The patient is advised to quit smoking in advance as smoking may jeopardize the success of the fusion.
Procedure of Wrist Arthrodesis
Taking all the standard sterile precautions, a longitudinal incision is made on the dorsal aspect of the wrist between the third and fourth extensor compartments. The sensory branches of the superficial radial nerve lies immediately radial to the incision and should be protected.
The dorsal wrist capsule and extensor retinaculum are opened and the extensor pollicis longus tendon is elevated radially. The Lister tubercle is removed. The tendon of the third compartment is retracted radially, and the tendons of the fourth compartment are retracted ulnarly.

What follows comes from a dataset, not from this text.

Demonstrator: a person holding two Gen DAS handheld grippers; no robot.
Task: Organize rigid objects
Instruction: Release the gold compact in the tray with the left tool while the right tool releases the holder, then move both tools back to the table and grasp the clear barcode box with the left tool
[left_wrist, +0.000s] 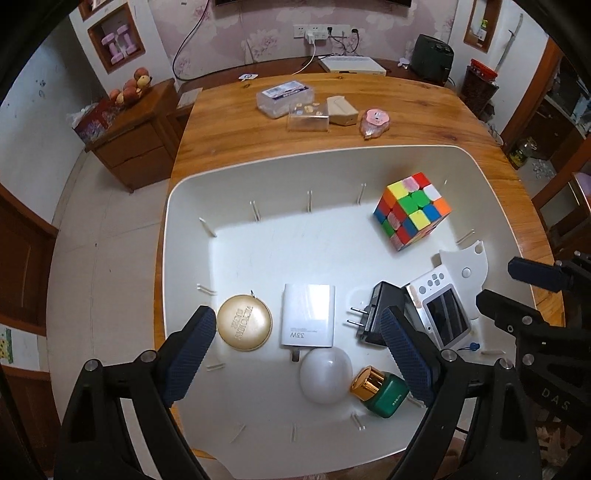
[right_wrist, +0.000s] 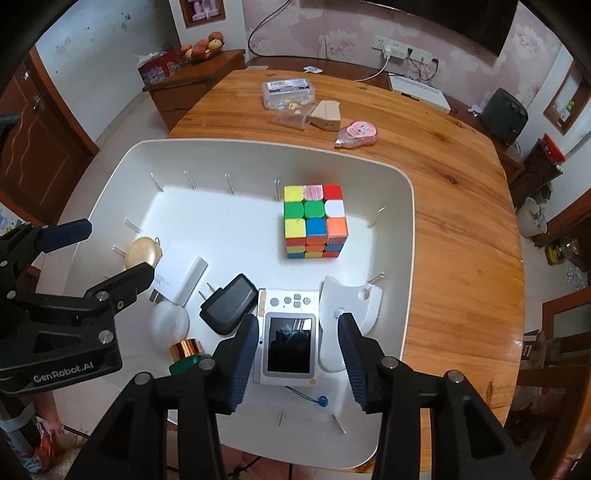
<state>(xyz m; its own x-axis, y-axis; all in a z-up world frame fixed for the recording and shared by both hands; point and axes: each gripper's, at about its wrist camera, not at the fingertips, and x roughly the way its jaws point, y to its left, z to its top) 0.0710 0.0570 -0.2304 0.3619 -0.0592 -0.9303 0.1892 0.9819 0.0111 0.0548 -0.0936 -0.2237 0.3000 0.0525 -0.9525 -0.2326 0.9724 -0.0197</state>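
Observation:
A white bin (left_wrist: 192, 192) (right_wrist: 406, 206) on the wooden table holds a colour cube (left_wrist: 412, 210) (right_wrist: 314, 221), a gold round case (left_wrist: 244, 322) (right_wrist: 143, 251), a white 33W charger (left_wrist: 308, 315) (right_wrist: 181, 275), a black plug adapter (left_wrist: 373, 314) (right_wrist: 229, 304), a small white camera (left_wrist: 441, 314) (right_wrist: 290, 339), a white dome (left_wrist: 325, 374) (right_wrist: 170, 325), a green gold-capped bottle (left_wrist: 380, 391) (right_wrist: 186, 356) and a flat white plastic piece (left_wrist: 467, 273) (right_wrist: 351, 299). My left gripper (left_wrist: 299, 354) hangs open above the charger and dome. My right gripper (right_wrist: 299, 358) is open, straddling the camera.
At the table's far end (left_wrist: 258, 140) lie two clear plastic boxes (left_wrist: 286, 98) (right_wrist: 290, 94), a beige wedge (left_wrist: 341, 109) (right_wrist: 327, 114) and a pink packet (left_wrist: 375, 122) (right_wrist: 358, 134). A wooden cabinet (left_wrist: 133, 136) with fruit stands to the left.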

A cancellous bone graft can be obtained from the distal radius just radial to the Lister tubercle.
After opening the dorsal intercarpal ligaments, the articular surfaces that are to be fused are decorticated. A bone graft is placed between the decorticated bone ends. Some contouring of the bones may be required for better plate seating.

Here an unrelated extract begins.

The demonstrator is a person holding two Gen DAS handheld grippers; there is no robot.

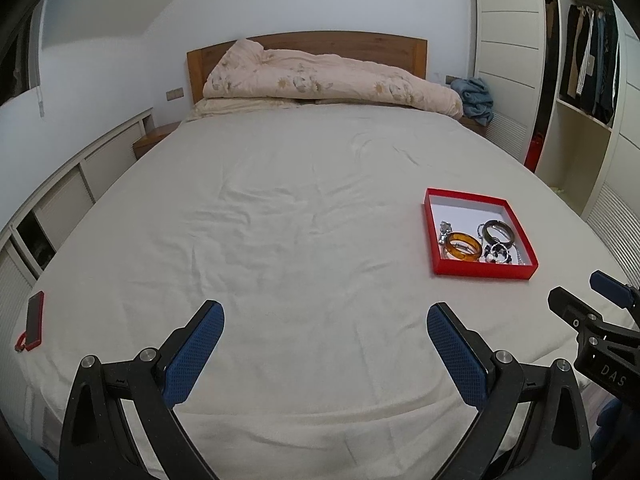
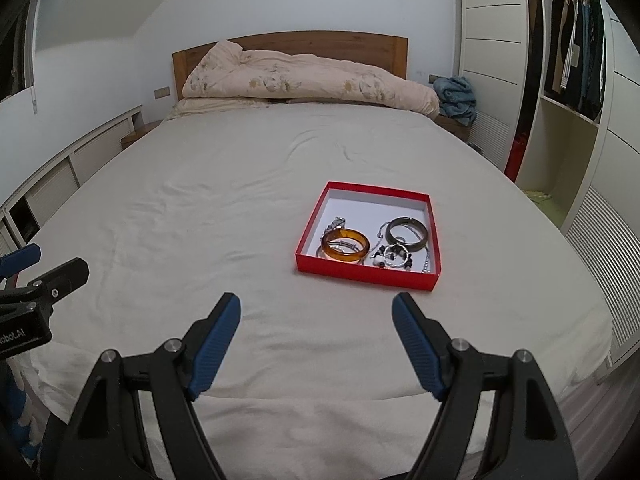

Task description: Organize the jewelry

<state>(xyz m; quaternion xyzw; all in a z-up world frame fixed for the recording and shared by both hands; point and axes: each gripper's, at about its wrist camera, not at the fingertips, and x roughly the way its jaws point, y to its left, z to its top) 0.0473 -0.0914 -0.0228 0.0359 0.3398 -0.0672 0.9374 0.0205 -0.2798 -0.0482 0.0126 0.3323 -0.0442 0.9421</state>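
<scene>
- The red box (image 2: 362,272) lies flat on the white sheet of the bed (image 2: 200,220), on the right side of it and toward the near edge; it has no lid on it and its inside is white.
- Inside the box, the amber bangle (image 2: 345,245) lies at the front left; a dark bangle (image 2: 407,232) lies to the right of it, a little further back; a silver watch (image 2: 338,223) is partly seen behind the amber bangle; a beaded bracelet (image 2: 396,258) and thin silver chains are heaped in the front right corner, and there I cannot tell which piece touches which.
- The right gripper (image 2: 316,314) hangs over the near part of the bed, just before the box; its jaws are spread wide with nothing between them; the blue pads (image 2: 216,350) face each other over bare sheet.
- The left gripper (image 1: 325,320) hangs over the sheet to the left of the box, well apart from it; its jaws are also spread wide and hold nothing.
- A red phone (image 1: 34,318) lies at the left edge of the bed, far from the box.
- At the head of the bed a crumpled floral duvet (image 1: 320,80) lies against the wooden headboard (image 1: 312,42); a blue cloth (image 1: 474,98) lies beside it on the right.
- An open wardrobe (image 1: 588,60) with hanging clothes stands on the right.
</scene>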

The 3.5 compression plate is sized and applied to provide at least six cortices of fixation at the third metacarpal and distal radius.

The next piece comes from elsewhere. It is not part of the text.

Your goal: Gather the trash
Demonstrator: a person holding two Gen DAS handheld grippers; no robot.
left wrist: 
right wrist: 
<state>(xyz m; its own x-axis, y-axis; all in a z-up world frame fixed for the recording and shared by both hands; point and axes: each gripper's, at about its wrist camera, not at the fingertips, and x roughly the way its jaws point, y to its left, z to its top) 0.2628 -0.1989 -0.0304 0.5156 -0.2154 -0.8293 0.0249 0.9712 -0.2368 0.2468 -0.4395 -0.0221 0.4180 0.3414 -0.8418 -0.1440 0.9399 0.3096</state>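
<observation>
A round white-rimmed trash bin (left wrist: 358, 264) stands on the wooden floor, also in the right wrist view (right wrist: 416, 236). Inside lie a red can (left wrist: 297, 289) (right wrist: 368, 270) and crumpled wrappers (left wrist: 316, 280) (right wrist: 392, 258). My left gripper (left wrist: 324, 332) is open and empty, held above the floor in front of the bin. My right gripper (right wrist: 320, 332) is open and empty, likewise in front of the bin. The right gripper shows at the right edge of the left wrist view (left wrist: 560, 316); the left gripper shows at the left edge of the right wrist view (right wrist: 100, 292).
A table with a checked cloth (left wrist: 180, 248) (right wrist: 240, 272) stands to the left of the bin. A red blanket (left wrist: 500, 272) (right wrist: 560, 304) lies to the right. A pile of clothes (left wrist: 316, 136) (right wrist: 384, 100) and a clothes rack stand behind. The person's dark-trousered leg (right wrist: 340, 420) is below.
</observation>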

In total wrist arthrodesis, the following joints need to be fused
- Radioscaphoid
- Radiolunate
- Scaphocapitate
- Capitate-lunate
- Capitate-trapezoid
- Third carpometacarpal (CMC)
Lunotriquetral, capitate-hamate, and triquetrum-hamate [ulnar-sided joints] are fixed if there is significant arthritis in these joints at the time of operation. Arthritis of the distal radioulnar joint if recognized, can be managed by resection of the distal ulna and extensor carpi ulnaris tenodesis.
A lag screw through the radioscaphoid joint can help prevent ulnar deviation and ulnar impaction syndrome. The dorsal capsule and extensor retinaculum are closed, and then the overlying skin is closed.
Postoperatively early finger mobilization is advised, and patients are usually not allowed to weight bear through the affected arm for 8 to 12 weeks following the surgery.
Complications
Most of the complications are minor. The reported complications in different studies are up to 20%.
Following are the reported complications of the wrist arthrodesis
- Hematoma
- Injury to vessels or nerve
- Infections
- Tendon injuries and tendon adhesions
- Extensor pollicis longus is the most commonly injured tendon
- Plate tenderness
- Pseudarthrosis- A failure of fusion resulting in a false joint
- Fracture of healed fusion.
- Carpal tunnel syndrome
- Graft donor site complications
- Implant issues
- Reflex sympathetic dystrophy
- Poor wound Healing
- Persistent unexplained pain
Outcome
Wrist arthrodesis provides good pain relief and correction of the deformity. Patients can perform most of the activities of daily living. The problem is experienced in negotiating hand in tight spaces.
Though plating leads to satisfactory fusion rates in elbow arthrodesis, plate-related complications are a concern. Other methods of fixation are carpometacarpal joint sparing implant intramedullary device and arthroscopic techniques.
The outcome may be influenced by the causation as well. In the case of rheumatoid arthritis patients, which is often the most common indication reported, there is an increased risk of repeat surgery and a higher complication rate.
In arthritis of the wrist due to injury, the pain relief may not be as predictable as desired.